How to complete this task ::
Look through the material below and return every line that contains "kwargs".

Supplied information ::
☆ ☆ ☆ ☆ ☆

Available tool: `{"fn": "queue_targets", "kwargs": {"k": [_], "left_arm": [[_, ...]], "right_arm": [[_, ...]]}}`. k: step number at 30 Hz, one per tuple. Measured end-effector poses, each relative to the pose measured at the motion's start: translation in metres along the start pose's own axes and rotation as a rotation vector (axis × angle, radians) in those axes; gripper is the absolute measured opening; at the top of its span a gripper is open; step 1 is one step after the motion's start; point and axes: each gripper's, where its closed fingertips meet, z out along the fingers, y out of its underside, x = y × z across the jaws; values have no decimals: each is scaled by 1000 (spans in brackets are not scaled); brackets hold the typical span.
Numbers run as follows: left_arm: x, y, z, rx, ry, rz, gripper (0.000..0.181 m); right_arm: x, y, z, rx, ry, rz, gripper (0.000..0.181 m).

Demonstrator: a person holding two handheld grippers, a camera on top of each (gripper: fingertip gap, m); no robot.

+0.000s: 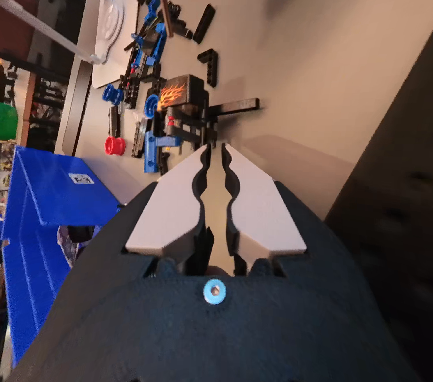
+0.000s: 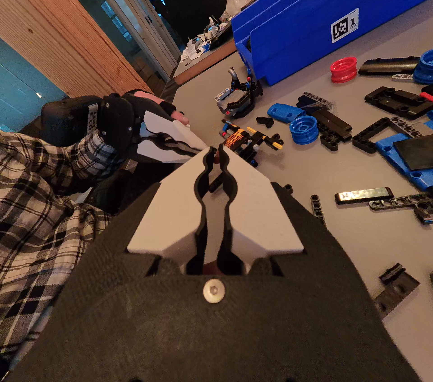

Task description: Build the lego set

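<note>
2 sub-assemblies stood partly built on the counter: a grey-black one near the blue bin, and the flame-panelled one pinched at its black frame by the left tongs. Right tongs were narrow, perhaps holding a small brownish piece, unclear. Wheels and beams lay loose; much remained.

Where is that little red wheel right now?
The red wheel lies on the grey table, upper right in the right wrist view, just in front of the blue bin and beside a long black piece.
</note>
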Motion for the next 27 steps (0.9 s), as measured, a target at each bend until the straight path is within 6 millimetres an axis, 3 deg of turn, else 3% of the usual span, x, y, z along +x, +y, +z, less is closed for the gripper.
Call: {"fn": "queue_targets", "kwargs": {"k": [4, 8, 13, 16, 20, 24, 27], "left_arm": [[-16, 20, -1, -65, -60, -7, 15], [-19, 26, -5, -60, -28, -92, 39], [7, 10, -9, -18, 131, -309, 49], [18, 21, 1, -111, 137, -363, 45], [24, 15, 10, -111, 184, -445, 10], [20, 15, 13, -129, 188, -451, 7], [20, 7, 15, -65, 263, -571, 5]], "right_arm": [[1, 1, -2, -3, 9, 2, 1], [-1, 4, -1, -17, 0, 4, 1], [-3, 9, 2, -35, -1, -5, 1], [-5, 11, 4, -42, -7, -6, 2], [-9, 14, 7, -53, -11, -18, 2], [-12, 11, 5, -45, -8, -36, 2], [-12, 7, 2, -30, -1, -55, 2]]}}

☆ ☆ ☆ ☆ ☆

Task result ::
Available tool: `{"fn": "queue_targets", "kwargs": {"k": [_], "left_arm": [[_, ...]], "right_arm": [[_, ...]]}}`. k: step number at 30 Hz, one per tuple. Measured end-effector poses, each relative to the pose measured at the motion's start: translation in metres along the start pose's own axes and rotation as a rotation vector (axis × angle, radians) in those axes; gripper is the absolute measured opening; at the top of its span a gripper is open; step 1 is one step after the motion's start; point and axes: each gripper's, where its closed fingertips meet, z out along the fingers, y out of its underside, x = y × z across the jaws; values have no decimals: each is scaled by 1000 (spans in brackets are not scaled); brackets hold the typical span.
Call: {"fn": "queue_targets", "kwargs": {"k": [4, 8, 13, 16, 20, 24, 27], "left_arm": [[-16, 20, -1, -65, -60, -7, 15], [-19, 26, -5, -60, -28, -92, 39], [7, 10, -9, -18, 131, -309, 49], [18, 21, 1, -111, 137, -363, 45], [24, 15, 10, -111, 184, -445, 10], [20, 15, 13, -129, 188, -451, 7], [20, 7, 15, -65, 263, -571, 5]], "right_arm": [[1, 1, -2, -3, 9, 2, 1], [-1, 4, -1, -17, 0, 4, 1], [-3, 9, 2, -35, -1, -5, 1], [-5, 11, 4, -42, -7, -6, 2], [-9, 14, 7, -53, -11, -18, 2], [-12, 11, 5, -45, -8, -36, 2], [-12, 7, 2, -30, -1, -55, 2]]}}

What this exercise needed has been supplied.